Planet Hunters NGTS update

Hello Planet Hunters community!

I wanted to take the time to say thank you to this amazing community that has been an essential part of my work life for the past 4+ years. I won’t be working on Planet Hunters NGTS in future as I’m changing jobs and won’t be working in astronomy anymore, so before I go and handover the management of the project, I wanted to give an overview of what we’ve achieved, what the past 4 years have been like for me, and bid you all farewell.

We launched Planet Hunters NGTS at the start of my PhD back in 2021 and, as of February 9th 2026, we have received 7,288,804 classifications from 20,883 registered volunteers across 379,470 different light curves between the 3 different workflows. This led to two publications, the first of which announced the discovery of 5 new planet candidates while the second delved deeper into one of these systems to find that it was in fact a binary star system that will provide a useful benchmark for astronomers to test models of how stars evolve. Personally, these discoveries formed the basis for my PhD thesis which I submitted last April and “defended” during my viva in July. The viva was a ~3-hour verbal exam where two experts asked me all about what I’d been doing for the last 4 years and how this contributes to our knowledge of astronomy. I’m pleased to say that they agreed that the discoveries this community helped to make were important contributions to astronomy and I was awarded my PhD! This has been a long, arduous journey for me but one of my regular sources of motivation was always the incredible enthusiasm I was met with whenever I interacted with you, the volunteers. 
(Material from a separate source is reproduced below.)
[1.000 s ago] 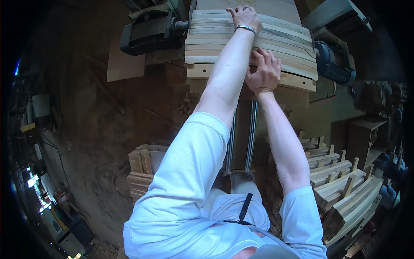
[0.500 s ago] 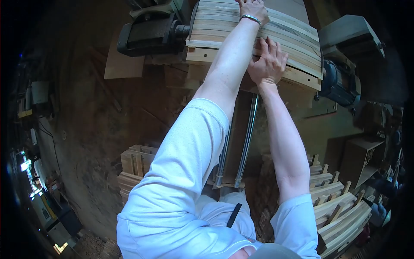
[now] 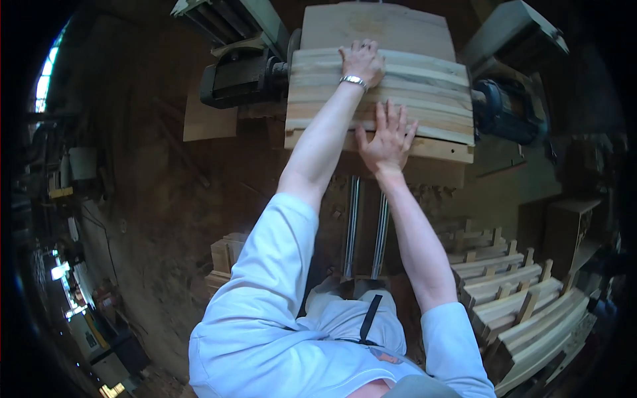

In the past year I’ve been working primarily on developing software for the upcoming Legacy Survey of Space and Time (LSST) (unrelated to what I’ve been working on but check out the Rubin Observatory Zooniverse projects!). I’ve tried to keep data flowing on Planet Hunters NGTS in the hope that we might find more interesting astrophysical phenomena hidden in the NGTS data but unfortunately I haven’t had time to search through the final candidate lists myself. With my current position ending, I am passing the analysis I have been able to complete into the extremely capable hands of my PhD supervisor, Dr Meg Schwamb, who will be exploring new directions for the project.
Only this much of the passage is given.